Glad you’ve been doing that. Keep at it. All I’m doing here is showing you how to improve the message.
“ The three levels deal with different views of a program: executions, code, and specifications. Each corresponds to its own kind of reasoning.1 Let’s bring in the math!”
Now this is true and where you’r use of levels shines with good examples like overflow. However, the analysis seems to miss that these are common problems at the code level where simple checks can take care of them. Even your malloc example might be handled in a library implementation where some things the spec tracks were tracked by compile-time analyses or run-time library. Such non-formal methods ares typical of memory-safe languages, embedded systems catching integer overflows in code, watchdog timers to dodge termination proofs, and so on. The overhead they have is acceptable to many or maybe most given dominance of such methods in industry and FOSS. Others who want less overhead or more determinism might like the techniques your bring to the table for Level 3. I already refuted separating them too much with examples such as Design-by-Contract that can do all of it at once with lots of automation (eg property-based testing or fuzzing plus runtime checks). I agree prior work shows many tools work best focusing on just one level, though.
I think you prefer clean, isolated, and static ways of analyzing or looking at system correctness when real world is just messier in terms of solutions available for one or multiple levels. It’s a lot messier. Embrace the mess! Like a consultant, factor it into your analyses so your recommendations show the various options at each level for different classes of problem with the trade-offs they take: time/money saved now or later via less debugging or fixes earlier in SDLC, extra time/money for specific verifications (these two biggest where development pace is biggest), compile-time vs runtime analysis, needs runtime checks or not at what cost, and support in their tooling of choice. It’s more work for people like us to do this. However, as some see value and more uptake happens, network effects might kick in where they do some of the evangelizing and tool work for us. That’s on top of potential niche market for specific solutions that work well like we see in DO-178B/C for static analyzers and so on.
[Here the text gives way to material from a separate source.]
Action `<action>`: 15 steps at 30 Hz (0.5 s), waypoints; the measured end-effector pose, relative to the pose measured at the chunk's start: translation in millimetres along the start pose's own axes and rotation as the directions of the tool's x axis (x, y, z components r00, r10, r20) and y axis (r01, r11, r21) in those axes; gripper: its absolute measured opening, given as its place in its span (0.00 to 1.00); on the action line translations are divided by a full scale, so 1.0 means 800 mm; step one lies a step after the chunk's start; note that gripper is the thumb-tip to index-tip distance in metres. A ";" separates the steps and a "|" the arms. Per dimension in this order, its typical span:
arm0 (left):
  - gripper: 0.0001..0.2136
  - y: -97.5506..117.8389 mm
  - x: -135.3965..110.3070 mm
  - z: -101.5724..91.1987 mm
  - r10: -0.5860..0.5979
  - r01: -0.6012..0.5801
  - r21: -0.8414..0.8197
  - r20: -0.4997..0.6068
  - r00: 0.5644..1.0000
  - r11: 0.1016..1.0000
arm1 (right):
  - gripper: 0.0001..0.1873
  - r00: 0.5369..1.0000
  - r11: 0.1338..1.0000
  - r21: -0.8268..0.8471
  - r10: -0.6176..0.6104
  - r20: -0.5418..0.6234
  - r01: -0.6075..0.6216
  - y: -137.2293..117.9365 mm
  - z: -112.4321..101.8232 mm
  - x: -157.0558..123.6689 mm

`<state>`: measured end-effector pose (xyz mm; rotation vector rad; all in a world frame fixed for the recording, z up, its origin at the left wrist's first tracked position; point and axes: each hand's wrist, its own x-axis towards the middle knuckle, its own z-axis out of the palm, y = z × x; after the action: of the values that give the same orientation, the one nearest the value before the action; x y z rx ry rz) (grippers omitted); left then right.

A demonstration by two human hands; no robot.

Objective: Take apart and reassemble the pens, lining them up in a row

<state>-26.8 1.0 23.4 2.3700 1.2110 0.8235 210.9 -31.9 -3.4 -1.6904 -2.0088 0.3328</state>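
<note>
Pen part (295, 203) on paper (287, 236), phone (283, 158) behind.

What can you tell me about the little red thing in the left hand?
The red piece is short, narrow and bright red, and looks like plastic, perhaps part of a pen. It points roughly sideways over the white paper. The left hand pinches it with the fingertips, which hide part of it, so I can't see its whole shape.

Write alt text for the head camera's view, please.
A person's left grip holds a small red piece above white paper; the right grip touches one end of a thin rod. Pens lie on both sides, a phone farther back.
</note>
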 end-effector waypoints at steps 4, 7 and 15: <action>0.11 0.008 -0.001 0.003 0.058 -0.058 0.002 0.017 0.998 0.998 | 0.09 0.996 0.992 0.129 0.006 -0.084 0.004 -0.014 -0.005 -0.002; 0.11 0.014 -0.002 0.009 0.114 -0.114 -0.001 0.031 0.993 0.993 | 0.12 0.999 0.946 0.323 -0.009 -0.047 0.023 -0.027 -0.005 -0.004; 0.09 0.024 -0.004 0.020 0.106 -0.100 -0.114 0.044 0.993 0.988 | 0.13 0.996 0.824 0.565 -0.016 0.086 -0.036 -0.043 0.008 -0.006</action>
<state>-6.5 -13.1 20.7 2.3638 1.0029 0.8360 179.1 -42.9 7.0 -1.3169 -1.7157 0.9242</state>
You should make a blog or something and keep all the longer form writing there. Then you could reference it easily on forums.
I’m actually closer to having a blog than before. It’s probably going to be up this year after a decade of procrastination on that.
That would be a blog, where I would subscribe before you even publish something. Please do. :)
What has been your primary hindrance, if you don’t mind my asking? There are (and have been) many free blog hosting platforms, that make it quite trivial to start writing. Also, if you desired to host your own, services like github pages and netlify offer very compelling free tiers.
There are (and have been) many free blog hosting platforms
There are (and have been) many free blog hosting platforms
Is there a good one?
I dont mind you asking but rather not say. You could just say my background, current circumstances, and procrastination habit all added up to hold off since I already had places to share ideas. On that latter point, I also found it easier to help others by going where crowds were already at than trying to do lots of self-promotion. I was drafting the heavy hitters instead of building a turbo-charged, 18 wheeler of my own. Whether good or bad idea who knows.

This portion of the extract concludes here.